From ‘national intelligence community’ to ‘national intelligence power’

Australian intelligence’s foremost challenge is to further evolve from being a ‘national intelligence community’ to generating ‘national intelligence power’. It will do that by more effectively integrating intelligence into the government’s broad policymaking, strategising and action, including through adaptive and purposeful applications of intelligence in collaboration with other arms of statecraft. That’s the judgment of our submission to the independent intelligence review being undertaken by Heather Smith and Richard Maude and likely to report in mid-2024.

We make the case that while the previous review, in 2017, provided the foundation for more effective national intelligence capability, the National Intelligence Community (NIC) it created requires further adaptation—including in response to hard lessons from the past six years.

Those lessons should spur the NIC towards achieving enhanced competitiveness, sovereignty, preparedness (and utility), resilience and tech-readiness; to being sufficiently integrated and collaborative; and being able to help Australia navigate its perilous strategic circumstances. And our submission identifies that this adaptation centres on three fundamental challenges and two opportunities:

  • Challenge 1 is to find, attract and retain a capable, skilled—and sufficient—intelligence workforce.
  • Challenge 2 is to adapt to emergent and emerging technologies—and to the age of OSINT (Open Source intelligence) and data abundance.
  • Challenge 3 is to achieve ‘purposeful’ intelligence through integration into policy and operations.
  • Opportunity 1 is to become more able through partnerships.
  • Opportunity 2 is to focus on NIC Culture, innovation and ways of working.

The third challenge—integration and application—is the most confounding but also potentially the most rewarding if met successfully.

As we’ve noted elsewhere, there is still further progress to be made in integration within the NIC. But equally, if not more, important is better integration of the NIC into the broader Australian government—to achieve truly ‘intelligence-empowered’ outcomes.

This is what is meant by ‘intelligence power’ in the terms conceived by the late practitioner and scholar, Michael Herman, as a particular kind of state power—both in its historical Cold War and contemporary contexts.

To achieve this, NIC agencies need to better address the needs of their customers. This includes relieving those customers of too much low value reporting. It also means more creative approaches to product and to the classification, and hence usability, of sensitive but empowering insights.

However, this cannot be the NIC’s problem to solve alone. The rest of government needs to meet the intelligence community halfway in this collaborative initiative. Australia’s accelerating strategic circumstances require this is done with alacrity.

Intelligence agency representatives should be better incorporated into policy and planning processes. An increased openness by the NIC and better tailoring of intelligence to customer needs, along with adequate support services (such as liaison officers and dedicated contact points), should be balanced by departmental investments in systems, spaces and clearances to allow non-NIC officials to properly engage with, and utilise, intelligence advantage. That includes providing the leadership and incentives to normalise the incorporation of intelligence insights and options into the broad range of matters under consideration within government.

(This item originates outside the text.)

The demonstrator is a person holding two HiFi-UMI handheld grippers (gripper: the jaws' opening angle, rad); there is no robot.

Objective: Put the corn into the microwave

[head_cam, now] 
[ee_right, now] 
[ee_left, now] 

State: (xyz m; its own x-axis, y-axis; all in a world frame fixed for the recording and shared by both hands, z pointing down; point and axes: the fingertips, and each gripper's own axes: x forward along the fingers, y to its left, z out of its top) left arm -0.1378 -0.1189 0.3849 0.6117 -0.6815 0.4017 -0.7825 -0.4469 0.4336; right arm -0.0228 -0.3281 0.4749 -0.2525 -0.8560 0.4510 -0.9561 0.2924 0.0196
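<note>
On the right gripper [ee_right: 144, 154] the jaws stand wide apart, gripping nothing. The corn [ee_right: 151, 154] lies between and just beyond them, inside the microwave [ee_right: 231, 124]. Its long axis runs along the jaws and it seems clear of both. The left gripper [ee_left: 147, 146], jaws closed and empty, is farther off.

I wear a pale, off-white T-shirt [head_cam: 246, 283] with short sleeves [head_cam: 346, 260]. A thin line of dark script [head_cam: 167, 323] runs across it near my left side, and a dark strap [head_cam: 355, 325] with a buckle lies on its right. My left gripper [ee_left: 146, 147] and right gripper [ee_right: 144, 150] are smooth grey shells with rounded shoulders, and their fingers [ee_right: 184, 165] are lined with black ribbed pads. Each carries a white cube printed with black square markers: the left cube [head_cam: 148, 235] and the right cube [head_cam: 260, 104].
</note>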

As to that broad range of matters, it is appropriate to again cite Philip Flood’s 2004 comprehensive accounting of intelligence functions relevant to Australia.

The ways in which intelligence can serve government are wide-ranging and fluid. Some enduring features, however, are clear. Intelligence can, in conjunction with other sources, provide:

– warning, notably of terrorist plans, but also of potential conflicts, uprisings and coups

– understanding of the regional and international environment, with which Australian decision-makers will need to grapple

– knowledge of the military capabilities and intentions of potential adversaries, a vital ingredient in defence procurement and preparedness

– support for military operations, minimising casualties and improving the environment for operational success

– support for an active and ambitious foreign, trade and defence policy. Intelligence can provide vital clues about the intentions of others (e.g. military plans) and the ambitions of adversaries (e.g. negotiating positions in political or trade disputes)

– and beyond these vital roles of intelligence in providing information, modern intelligence can be a more active tool of government—disrupting the plans of adversaries, influencing the policies of key foreign actors and contributing to modern electronic warfare.

Flood’s account remains a useful corrective to an undue focus on the ‘intelligence cycle’ alone. As useful a heuristic as it sometimes is, the intelligence cycle gives too narrow a sense of what intelligence is, or could be, including in an Australian context.

More generally, we’ve argued to the independent intelligence review that Australian intelligence needs to be supported to take a suitably long-term view and continue to move away from the short-termism that has at times characterised intelligence planning and focus over the past quarter-century. In this regard, if China is not an ultimate ‘organising principle’ then it is at the very least a focal point and capability pace-setter.